J’ai retrouvé mes dégénérés consanguins devant le tombeau de Dagobert, dont le nom a bien fait pouffer la jeune assistance. Pauvre France. Retour vers le métro en passant devant l’Hôtel de Ville: voitures enrubannées, youyous et musique arabe dans la mairie, c’est jour de mariage mon zami. J’ai cherché la pâtisserie fine du coin, pour goûter la fameuse spécialité pâtissière de Saint Denis qu’on achète certainement en famille en sortant de la messe. J’ai rien trouvé qu’un Quick.
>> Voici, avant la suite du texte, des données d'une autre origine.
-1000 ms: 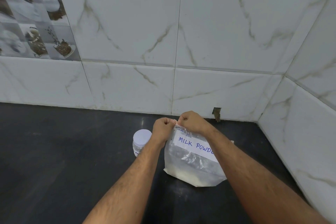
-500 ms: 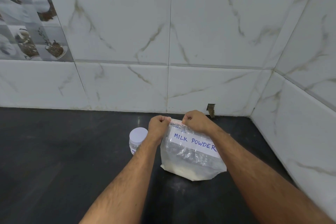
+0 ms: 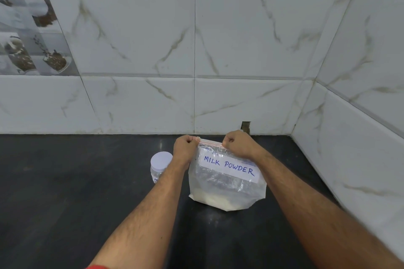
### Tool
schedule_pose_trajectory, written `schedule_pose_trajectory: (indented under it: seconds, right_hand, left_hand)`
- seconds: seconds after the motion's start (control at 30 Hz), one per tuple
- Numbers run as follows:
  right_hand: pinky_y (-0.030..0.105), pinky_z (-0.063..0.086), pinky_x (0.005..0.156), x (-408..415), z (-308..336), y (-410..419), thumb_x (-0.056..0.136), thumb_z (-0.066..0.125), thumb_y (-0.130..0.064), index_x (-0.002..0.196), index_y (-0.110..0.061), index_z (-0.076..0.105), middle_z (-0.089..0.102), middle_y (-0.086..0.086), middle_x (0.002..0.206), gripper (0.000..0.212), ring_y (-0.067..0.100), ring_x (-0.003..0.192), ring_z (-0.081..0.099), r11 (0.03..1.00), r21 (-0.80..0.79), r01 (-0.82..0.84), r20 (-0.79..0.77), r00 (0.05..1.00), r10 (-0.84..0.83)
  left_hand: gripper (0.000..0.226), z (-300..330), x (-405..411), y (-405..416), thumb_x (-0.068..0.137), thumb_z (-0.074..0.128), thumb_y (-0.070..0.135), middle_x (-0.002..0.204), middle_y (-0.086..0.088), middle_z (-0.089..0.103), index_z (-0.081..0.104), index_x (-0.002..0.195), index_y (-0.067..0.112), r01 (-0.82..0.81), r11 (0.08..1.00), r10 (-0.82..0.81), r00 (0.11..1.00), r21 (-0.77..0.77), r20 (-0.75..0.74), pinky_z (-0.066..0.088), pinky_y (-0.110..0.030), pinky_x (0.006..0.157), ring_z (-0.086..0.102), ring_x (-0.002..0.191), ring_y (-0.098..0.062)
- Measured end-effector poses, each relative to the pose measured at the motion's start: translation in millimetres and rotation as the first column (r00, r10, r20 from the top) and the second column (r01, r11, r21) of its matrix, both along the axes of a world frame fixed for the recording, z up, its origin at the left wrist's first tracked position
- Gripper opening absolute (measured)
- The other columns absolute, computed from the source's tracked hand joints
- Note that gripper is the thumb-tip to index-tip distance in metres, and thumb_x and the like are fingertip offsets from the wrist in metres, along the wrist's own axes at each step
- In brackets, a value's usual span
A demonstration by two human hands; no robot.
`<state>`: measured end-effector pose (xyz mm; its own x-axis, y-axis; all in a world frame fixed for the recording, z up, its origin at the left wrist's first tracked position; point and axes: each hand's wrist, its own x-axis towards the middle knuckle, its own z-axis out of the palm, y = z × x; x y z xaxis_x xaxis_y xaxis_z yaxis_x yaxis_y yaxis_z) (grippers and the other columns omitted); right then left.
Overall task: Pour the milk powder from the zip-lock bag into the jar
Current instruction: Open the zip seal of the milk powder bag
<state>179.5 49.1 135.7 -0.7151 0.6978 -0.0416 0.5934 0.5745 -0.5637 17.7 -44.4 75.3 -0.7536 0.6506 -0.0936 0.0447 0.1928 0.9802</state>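
Observation:
A clear zip-lock bag [image 3: 225, 190] labelled "MILK POWDER" stands upright on the black counter [image 3: 65, 192], with white powder settled at its bottom. My left hand [image 3: 185, 148] pinches the left end of the bag's red zip strip. My right hand [image 3: 237, 144] pinches the strip further right. Both fists are closed on the top edge. A small clear jar [image 3: 160, 165] with a white lid on it stands just left of the bag, partly hidden behind my left forearm.
White marble-look tiled walls [image 3: 196, 50] rise at the back and on the right, forming a corner close behind the bag. A small dark hole [image 3: 245, 127] sits in the back wall's base. The black counter stretches out to the left.
My hands have moved apart along the top of the bag, the left one toward its left corner. More of the label shows. The camera has shifted slightly.

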Motion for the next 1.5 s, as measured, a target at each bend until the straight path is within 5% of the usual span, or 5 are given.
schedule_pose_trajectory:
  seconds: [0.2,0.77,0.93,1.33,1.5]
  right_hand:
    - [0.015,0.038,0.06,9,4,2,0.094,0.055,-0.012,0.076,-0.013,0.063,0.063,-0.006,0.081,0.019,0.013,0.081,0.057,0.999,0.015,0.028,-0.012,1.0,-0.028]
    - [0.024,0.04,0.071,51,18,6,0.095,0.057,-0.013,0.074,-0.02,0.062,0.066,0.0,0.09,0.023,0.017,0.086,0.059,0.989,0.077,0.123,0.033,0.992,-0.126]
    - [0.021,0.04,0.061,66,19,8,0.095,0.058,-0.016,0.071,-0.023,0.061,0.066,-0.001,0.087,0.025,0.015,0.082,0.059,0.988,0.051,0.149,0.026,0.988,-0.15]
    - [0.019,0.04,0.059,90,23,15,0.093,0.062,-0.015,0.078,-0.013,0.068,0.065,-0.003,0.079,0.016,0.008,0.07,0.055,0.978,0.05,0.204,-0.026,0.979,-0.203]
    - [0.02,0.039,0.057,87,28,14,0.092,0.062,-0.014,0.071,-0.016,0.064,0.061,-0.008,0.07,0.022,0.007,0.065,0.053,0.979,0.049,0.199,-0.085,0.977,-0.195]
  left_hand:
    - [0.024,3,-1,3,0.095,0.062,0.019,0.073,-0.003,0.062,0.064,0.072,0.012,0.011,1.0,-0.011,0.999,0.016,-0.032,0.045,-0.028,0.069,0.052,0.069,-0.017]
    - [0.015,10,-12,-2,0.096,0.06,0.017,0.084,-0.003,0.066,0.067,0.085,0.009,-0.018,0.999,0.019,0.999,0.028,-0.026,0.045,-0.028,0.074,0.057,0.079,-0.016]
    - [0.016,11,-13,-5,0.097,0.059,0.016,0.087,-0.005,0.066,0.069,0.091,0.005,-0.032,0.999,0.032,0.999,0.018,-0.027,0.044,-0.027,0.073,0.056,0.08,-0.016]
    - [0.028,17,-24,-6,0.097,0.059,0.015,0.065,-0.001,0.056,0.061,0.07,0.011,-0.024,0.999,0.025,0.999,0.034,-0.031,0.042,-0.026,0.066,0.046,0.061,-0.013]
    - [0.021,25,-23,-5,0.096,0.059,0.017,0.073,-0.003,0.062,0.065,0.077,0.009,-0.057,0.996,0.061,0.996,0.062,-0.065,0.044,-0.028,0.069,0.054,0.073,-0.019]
Pauvre France (re).
* D'après Wikipédia "Cucuphas" signifierait, en phénicien, "celui qui rigole". On se marrait déjà bien, à l'époque.
4 commentaires:
Bah, je sais pas quel âge ils avaient tes dadais, mais moi aussi, à l'école, la première fois qu'on m'a parlé du roi Dagobert, eh bien j'ai pouffé.
@ Olivier Autissier: je ne leur jette pas la pierre. Ils avaient un age ou, effectivement, on pouffe pas mal. Et encore, je n'étais pas là quand ils sont passés devant la chapelle de Saint Cucuphas. Il a du y avoir des pouffages d'anthologie dans le dos de la guidesse.
Ahhhh la fameuse ligne 13, responsable de mes trajets quotidiens en vélo pour éviter l'étouffement quotidien à Saint Lazare.
J'ai parfois l'occasion de me rendre près de la cathédrale et c'est toujours un plaisir pour moi de faire un tour à l'intérieur. Je suis toujours autant impressionné par les gisants. Tu as raison. L'édifice semble étouffer et n'est vraiment pas mis en valeur à l'extérieur. Dommage.
@ Chondre: voilà un thème pour une bonne croisade: libérer Saint Lazare, Saint Denis et autres lieux saints de la capitale et ses alentours.